===== DATA
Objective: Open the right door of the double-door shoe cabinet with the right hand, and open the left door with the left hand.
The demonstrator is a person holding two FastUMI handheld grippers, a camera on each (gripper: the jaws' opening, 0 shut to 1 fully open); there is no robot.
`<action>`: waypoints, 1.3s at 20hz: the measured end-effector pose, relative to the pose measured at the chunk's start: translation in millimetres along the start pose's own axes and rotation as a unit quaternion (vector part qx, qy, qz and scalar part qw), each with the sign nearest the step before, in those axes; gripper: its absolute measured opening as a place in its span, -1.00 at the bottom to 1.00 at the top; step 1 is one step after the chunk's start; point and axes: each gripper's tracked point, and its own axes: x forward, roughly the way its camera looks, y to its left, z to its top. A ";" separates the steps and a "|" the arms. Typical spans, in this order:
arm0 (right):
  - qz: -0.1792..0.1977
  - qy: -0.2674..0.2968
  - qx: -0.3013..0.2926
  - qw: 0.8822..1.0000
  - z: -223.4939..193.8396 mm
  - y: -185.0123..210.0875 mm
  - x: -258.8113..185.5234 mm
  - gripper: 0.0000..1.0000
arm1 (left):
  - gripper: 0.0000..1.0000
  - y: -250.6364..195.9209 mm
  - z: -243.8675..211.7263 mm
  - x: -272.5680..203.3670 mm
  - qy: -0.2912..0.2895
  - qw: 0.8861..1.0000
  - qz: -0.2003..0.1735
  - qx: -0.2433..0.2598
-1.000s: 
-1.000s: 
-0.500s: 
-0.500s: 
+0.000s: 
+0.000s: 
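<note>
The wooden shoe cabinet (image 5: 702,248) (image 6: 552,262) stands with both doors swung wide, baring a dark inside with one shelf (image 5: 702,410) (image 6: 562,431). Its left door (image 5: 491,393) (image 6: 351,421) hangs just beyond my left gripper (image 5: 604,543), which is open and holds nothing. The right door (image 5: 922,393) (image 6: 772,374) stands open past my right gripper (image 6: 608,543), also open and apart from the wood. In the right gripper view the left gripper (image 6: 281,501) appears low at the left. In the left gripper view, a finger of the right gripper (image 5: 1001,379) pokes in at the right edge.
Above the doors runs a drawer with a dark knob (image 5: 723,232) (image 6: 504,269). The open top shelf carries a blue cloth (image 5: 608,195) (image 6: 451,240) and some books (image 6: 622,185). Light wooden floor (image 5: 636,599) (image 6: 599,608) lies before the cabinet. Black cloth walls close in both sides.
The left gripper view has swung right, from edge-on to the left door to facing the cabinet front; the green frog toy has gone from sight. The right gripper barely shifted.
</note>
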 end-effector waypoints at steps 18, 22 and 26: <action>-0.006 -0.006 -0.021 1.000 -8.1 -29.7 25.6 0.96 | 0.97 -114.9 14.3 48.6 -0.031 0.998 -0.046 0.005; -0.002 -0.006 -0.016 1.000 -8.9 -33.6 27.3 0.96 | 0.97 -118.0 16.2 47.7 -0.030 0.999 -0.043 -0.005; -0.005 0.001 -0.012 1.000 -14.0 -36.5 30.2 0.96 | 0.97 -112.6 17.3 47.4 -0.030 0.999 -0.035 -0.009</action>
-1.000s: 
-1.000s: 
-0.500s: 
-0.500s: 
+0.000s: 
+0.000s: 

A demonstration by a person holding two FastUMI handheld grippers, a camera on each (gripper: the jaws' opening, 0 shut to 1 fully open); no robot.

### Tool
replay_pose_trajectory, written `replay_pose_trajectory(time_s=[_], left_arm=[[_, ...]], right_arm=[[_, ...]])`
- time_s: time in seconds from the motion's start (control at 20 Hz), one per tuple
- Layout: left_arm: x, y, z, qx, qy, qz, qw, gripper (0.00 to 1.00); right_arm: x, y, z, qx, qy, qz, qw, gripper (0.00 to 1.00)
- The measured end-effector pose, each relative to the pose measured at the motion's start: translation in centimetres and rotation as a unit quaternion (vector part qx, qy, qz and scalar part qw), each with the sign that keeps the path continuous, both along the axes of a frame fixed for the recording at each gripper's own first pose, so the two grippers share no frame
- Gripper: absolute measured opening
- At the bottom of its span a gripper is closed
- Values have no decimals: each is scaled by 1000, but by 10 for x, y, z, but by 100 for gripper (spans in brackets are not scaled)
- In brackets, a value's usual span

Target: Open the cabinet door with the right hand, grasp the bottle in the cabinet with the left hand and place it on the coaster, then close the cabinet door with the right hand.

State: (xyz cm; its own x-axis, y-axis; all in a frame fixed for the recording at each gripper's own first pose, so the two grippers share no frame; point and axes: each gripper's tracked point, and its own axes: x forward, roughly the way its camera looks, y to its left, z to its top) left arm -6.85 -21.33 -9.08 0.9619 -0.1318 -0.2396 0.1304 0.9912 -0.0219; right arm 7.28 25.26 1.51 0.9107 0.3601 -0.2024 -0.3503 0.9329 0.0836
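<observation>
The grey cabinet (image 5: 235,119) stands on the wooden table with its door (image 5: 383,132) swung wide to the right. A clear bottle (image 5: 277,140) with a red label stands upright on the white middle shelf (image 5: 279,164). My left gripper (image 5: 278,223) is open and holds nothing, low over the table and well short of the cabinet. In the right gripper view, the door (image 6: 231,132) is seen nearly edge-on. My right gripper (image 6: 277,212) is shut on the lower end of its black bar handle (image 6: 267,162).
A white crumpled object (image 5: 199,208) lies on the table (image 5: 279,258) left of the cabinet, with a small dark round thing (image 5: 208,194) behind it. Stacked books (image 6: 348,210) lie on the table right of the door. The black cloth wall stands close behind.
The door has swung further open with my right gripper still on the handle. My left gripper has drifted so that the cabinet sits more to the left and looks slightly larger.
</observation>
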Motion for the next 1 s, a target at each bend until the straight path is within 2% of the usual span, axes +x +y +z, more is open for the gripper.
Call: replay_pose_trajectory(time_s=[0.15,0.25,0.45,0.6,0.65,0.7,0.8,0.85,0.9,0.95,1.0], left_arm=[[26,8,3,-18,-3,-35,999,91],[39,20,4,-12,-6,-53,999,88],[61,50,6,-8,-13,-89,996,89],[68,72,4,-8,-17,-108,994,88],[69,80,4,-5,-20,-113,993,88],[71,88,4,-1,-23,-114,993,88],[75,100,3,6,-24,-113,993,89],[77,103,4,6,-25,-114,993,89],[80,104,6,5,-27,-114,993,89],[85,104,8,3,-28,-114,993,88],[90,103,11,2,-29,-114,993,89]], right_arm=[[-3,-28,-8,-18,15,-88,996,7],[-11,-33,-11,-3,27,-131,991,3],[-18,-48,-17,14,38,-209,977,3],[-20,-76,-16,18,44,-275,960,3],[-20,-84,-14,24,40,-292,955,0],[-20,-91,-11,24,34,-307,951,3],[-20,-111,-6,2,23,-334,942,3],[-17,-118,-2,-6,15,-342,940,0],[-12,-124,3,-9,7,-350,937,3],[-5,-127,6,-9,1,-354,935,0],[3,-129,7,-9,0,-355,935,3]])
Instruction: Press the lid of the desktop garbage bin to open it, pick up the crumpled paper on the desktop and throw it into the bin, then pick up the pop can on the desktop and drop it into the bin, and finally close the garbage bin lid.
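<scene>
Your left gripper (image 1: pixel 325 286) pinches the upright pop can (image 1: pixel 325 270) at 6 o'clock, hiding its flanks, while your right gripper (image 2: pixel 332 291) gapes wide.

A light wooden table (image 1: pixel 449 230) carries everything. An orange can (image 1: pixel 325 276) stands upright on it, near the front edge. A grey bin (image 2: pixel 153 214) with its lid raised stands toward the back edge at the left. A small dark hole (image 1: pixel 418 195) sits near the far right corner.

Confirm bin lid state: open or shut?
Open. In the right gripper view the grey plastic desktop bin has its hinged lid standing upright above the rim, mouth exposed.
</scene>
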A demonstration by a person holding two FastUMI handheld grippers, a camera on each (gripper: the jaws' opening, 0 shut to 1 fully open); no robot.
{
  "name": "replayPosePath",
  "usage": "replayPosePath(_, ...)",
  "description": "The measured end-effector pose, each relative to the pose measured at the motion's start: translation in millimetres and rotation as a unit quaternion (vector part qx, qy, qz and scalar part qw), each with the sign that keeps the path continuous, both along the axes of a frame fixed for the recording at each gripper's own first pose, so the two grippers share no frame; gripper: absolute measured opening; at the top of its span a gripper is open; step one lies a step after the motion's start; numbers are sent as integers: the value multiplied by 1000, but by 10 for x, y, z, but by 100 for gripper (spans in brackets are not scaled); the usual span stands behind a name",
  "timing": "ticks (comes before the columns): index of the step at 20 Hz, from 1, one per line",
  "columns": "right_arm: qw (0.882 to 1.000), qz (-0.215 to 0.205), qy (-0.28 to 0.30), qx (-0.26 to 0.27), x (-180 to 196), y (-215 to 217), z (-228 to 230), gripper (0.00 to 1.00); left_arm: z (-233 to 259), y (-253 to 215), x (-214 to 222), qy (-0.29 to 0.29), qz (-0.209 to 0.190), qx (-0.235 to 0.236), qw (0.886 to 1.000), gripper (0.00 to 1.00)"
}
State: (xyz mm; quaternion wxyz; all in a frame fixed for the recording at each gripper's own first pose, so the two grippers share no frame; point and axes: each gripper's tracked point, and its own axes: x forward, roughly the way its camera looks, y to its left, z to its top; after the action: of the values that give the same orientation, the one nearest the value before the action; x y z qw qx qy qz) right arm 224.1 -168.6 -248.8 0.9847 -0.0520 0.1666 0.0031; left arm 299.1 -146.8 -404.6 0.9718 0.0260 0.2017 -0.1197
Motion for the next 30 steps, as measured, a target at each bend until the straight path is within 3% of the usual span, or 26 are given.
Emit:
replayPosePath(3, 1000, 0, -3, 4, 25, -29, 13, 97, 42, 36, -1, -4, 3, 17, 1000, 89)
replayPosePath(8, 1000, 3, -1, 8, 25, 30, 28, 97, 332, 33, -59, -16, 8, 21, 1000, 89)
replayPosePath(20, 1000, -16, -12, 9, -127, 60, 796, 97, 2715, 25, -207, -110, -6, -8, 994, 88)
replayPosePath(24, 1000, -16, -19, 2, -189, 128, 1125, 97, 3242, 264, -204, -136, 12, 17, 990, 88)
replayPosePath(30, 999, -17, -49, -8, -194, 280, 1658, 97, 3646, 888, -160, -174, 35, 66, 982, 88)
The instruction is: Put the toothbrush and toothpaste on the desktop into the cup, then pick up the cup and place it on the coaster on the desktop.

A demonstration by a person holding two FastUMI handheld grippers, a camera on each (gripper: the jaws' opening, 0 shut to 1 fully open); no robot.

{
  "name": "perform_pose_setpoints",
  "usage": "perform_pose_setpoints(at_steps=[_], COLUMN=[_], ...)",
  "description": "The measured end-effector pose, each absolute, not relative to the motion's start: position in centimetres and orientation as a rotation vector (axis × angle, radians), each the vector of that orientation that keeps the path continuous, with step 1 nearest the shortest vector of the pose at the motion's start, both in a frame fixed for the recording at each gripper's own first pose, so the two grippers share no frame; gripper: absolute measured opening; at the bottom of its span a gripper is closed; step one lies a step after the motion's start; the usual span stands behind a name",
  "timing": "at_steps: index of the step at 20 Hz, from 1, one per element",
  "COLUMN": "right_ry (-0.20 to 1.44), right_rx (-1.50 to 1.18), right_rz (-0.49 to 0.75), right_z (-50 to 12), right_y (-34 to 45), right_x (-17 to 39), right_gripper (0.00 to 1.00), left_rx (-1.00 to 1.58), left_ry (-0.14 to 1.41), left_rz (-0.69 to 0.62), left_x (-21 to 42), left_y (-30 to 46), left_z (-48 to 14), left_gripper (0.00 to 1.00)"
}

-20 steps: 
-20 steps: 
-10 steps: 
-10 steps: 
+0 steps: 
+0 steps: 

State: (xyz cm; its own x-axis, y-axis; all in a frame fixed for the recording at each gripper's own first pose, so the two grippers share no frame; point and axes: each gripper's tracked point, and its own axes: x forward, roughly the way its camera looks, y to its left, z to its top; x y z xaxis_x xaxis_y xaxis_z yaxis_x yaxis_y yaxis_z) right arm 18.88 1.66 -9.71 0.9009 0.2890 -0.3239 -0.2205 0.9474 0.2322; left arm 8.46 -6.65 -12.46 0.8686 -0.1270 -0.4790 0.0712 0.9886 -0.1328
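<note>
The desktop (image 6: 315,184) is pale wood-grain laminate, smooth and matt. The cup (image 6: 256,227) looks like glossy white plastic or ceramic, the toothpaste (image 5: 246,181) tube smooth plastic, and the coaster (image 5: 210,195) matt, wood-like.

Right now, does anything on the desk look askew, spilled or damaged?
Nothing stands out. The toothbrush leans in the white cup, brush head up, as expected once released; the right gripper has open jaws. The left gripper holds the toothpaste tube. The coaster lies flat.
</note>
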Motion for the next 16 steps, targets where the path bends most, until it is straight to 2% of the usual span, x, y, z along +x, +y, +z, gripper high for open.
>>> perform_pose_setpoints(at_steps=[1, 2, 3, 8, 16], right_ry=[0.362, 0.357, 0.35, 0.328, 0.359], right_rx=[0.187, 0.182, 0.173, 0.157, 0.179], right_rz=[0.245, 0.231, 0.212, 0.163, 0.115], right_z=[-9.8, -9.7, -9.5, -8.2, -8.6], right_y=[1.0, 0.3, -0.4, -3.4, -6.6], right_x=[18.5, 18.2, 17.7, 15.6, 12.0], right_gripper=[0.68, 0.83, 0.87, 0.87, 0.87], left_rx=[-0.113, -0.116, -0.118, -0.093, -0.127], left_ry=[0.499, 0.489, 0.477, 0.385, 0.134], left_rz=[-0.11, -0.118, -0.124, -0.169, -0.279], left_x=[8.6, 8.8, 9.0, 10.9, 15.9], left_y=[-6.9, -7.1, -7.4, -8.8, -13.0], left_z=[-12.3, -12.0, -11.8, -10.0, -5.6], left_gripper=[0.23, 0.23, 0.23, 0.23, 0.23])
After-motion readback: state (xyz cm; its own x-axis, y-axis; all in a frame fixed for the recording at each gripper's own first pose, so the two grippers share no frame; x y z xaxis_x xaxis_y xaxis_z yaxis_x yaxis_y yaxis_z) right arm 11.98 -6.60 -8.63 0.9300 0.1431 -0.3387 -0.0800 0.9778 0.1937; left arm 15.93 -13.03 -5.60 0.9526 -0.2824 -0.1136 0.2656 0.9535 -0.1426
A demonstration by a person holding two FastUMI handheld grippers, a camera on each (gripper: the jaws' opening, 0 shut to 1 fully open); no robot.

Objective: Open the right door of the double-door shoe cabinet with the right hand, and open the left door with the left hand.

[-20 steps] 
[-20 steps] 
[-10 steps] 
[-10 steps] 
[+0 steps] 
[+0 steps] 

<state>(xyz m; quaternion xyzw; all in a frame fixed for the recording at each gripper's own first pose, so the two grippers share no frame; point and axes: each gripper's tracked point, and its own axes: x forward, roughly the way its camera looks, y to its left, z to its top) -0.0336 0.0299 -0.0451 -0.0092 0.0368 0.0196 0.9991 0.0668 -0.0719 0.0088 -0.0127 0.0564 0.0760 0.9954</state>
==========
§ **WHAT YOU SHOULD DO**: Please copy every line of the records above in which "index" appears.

§ **ANSWER BOX**:
  "timing": "ticks (comes before the columns): index of the step at 20 Hz, from 1, one per line",
  "timing": "at_steps: index of the step at 20 Hz, from 1, one per element",

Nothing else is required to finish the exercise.